In this trial column, which we’ve titled “Toronto Maple Leafs Commentary,” we’re going to share ideas, commentary about the Maple Leafs, thoughts about the players on the team, the events of the season, as well as ideas that come to us as we watch and write about the team we cover.
In this first column, we’ll comment on goalies Jack Campbell and Petr Mrazek, the situation the Maple Leafs find themselves in within their own Atlantic Division, the last two games with the New Jersey Devils before the All-Star break, and some of the players – including Timothy Liljegren.
Comment One: Considering the Mental Toughness NHL Goalies Must Possess
The last two games Jack Campbell has played caused us to think about the mental toughness of goalies. In one game he played so badly he was pulled; and, in the next game, he played great and came within a goal of recording a shutout.

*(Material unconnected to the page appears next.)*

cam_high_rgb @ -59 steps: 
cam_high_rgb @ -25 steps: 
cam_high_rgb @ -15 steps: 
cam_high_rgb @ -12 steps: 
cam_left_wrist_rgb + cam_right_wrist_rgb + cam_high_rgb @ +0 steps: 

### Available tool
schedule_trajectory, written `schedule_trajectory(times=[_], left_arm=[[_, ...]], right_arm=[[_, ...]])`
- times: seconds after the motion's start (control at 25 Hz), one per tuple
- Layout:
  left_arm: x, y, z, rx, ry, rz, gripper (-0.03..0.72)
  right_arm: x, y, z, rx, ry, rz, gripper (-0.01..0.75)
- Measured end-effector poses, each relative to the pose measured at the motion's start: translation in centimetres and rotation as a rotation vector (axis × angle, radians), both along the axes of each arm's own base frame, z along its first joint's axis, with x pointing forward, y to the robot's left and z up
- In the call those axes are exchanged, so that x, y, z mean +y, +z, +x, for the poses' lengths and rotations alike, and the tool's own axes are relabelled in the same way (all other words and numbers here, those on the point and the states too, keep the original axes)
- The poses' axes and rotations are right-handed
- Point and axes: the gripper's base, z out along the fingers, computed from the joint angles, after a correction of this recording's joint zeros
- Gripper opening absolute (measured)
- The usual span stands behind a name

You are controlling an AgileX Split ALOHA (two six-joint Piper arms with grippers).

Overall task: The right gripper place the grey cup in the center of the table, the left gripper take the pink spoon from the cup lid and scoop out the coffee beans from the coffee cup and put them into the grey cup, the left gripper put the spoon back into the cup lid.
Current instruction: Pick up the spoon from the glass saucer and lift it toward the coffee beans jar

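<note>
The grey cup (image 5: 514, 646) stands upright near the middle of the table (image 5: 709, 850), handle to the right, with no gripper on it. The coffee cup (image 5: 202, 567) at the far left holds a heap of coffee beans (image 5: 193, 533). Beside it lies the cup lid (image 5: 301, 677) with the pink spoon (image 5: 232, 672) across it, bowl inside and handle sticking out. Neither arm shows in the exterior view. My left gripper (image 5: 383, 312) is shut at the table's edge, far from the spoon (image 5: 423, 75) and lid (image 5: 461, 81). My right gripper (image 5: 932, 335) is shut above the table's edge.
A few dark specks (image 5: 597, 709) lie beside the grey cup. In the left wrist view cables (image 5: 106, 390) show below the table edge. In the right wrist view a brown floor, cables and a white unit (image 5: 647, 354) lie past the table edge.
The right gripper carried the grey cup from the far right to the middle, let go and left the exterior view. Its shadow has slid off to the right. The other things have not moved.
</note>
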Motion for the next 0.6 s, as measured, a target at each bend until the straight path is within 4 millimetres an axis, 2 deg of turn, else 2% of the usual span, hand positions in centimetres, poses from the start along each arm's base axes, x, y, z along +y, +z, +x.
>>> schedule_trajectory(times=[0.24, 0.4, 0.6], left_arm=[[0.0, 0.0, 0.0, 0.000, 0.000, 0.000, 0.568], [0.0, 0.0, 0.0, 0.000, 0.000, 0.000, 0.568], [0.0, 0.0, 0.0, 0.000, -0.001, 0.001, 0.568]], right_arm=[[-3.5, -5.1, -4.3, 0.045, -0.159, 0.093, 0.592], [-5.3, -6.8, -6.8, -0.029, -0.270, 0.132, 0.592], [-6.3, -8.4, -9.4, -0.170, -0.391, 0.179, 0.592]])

How can a goalie have such a stinker of a game and then come back and play lights out? That’s not a rhetorical question, we don’t get it.
During the second New Jersey Devils’ game, the fact is that Campbell looked like the Campbell of old and the goalie we’ve come to expect to see night after night in the net for the Maple Leafs. Even given the team’s seven goals, Campbell might have been the most significant factor in the 7-1 win over the Devils.
Although it was only one game, Leafs’ Nation must have breathed a collective sigh of relief watching Campbell’s performance. We also admit that we were worried about Campbell headed to the All-Star game with his head where it must have been over the past few weeks.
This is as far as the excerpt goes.